[RECORDS FOR THIS TASK]
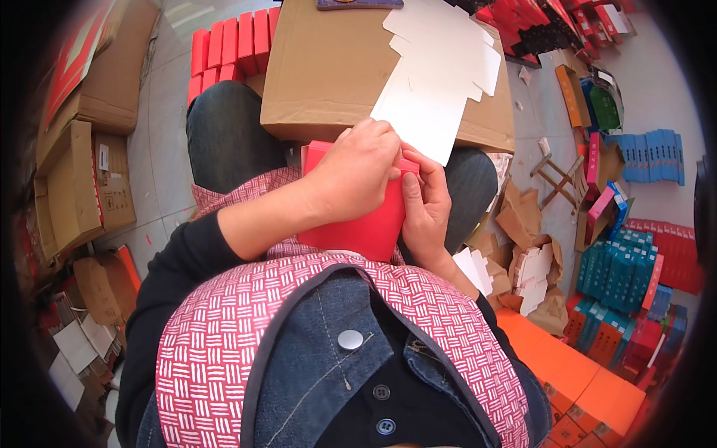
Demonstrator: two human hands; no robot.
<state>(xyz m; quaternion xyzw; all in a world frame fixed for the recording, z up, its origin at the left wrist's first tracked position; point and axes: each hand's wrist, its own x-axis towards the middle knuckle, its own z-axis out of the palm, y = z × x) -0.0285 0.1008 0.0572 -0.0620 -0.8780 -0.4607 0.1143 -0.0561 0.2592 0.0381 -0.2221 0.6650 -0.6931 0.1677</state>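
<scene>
A red cardboard box (355, 230) stands upright on my lap, against the pink-and-white patterned apron. My left hand (357, 170) reaches across its top with fingers curled and pinched at the upper edge; what lies under the fingertips is hidden. My right hand (426, 213) grips the box's right side, thumb on the near face and fingers behind. Just beyond my hands, flat white die-cut card blanks (429, 82) lie on a large brown carton (321, 75), overhanging its near edge.
Several red boxes (228, 45) stand in rows beyond my left knee. Open brown cartons (71, 194) sit at far left. Stacked teal boxes (620, 261), blue boxes (650, 157) and orange boxes (553, 358) crowd the right side, beside a small wooden folding stool (556, 175).
</scene>
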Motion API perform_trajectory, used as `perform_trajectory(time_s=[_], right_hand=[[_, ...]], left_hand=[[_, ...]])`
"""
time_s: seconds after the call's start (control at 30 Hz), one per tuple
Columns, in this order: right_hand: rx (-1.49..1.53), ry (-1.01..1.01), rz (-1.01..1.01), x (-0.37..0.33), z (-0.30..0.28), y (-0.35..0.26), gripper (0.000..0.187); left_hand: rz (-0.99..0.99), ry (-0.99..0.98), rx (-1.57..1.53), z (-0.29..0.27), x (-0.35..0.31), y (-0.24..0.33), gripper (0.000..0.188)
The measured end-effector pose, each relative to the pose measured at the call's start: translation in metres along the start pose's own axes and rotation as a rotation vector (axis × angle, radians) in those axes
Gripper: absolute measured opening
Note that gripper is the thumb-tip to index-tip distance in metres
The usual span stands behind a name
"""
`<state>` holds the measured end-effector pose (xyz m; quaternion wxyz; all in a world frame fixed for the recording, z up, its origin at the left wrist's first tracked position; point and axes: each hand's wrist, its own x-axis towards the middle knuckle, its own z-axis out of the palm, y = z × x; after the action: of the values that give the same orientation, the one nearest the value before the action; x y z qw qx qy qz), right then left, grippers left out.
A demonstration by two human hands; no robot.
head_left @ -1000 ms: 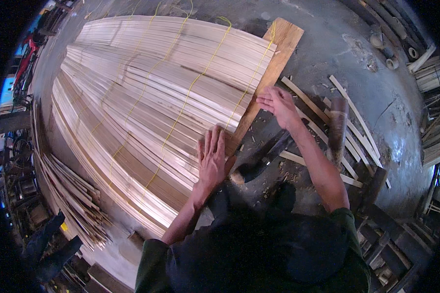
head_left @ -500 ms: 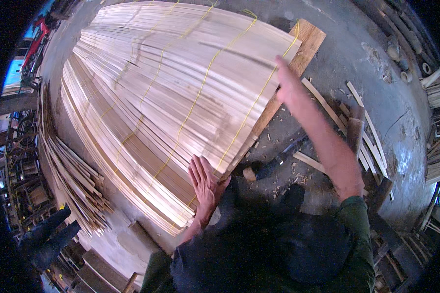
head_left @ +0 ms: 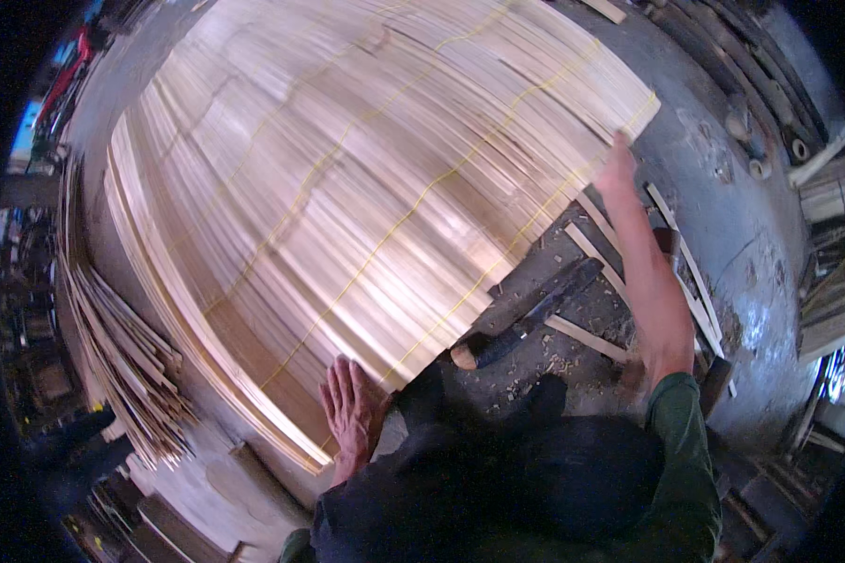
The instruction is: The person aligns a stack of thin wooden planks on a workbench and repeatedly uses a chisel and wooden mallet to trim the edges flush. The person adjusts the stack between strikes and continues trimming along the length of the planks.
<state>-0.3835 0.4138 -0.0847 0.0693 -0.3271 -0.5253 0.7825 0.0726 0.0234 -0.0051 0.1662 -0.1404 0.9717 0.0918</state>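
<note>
In the head view, a broad slat sheet [head_left: 376,188] of pale wood spreads ahead of and between two bare hands set well apart. The left hand [head_left: 352,408] lies open at the near end, fingers extended and apparently resting on the slats; the right hand [head_left: 618,169] meets the sheet's right edge, too blurred to tell whether its fingers grip. Good handling here likely calls for a flat left palm, light, even pressure and support under several slats at once, so that thin pieces neither twist nor strain their ties. Yellow cords [head_left: 408,218] cross the long, narrow strips in wavy lines, and the slat ends form a stepped edge between the hands. Right of the left hand, a dark tool [head_left: 510,345] with a pale wooden end rests among small wood chips [head_left: 560,364], while a bundle of thin strips [head_left: 127,347] fans out to that hand's left
</note>
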Motion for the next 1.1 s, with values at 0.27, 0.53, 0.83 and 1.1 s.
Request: perform_trajectory(time_s=[0.27,0.53,0.83,1.1], right_hand=[[0.008,-0.11,0.061,0.013,0.01,0.008,0.059],[0.103,-0.34,0.182,0.023,0.007,0.005,0.061],[0.064,-0.238,-0.128,-0.081,0.055,-0.069,0.054],[0.043,-0.223,0.137,0.028,0.034,-0.014,0.052]], left_hand=[[0.055,0.074,-0.244,-0.018,0.011,-0.001,0.106],[0.58,0.011,-0.079,0.006,0.106,0.081,0.104],[0.62,-0.026,0.047,-0.066,0.04,0.024,0.066],[0.569,0.044,0.044,-0.102,0.031,0.039,0.069]])
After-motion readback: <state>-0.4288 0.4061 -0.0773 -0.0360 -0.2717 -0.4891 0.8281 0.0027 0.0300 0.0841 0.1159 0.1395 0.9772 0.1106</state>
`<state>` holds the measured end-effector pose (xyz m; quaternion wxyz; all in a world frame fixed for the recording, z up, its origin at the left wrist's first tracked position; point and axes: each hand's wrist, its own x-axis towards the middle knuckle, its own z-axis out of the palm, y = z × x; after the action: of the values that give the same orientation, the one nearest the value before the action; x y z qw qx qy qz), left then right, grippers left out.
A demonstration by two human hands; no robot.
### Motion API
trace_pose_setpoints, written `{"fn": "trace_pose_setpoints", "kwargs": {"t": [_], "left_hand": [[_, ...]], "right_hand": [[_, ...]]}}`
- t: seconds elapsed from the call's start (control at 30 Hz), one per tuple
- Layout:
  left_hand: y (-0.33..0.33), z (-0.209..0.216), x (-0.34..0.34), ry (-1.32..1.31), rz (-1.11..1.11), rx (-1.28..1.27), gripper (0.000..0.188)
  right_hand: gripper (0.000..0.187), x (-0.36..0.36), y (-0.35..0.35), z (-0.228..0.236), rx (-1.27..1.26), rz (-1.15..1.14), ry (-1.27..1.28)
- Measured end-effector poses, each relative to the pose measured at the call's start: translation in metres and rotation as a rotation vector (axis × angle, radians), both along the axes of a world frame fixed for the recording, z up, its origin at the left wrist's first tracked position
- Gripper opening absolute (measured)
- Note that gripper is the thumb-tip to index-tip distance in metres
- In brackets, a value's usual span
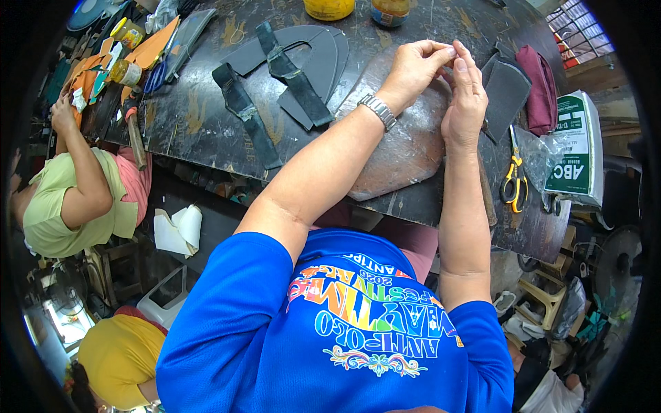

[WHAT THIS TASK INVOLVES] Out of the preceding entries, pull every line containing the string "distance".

[ANSWER SECTION]
Note that gripper is the thumb-tip to index-tip distance in metres
- Note that gripper is the thumb-tip to index-tip distance in metres

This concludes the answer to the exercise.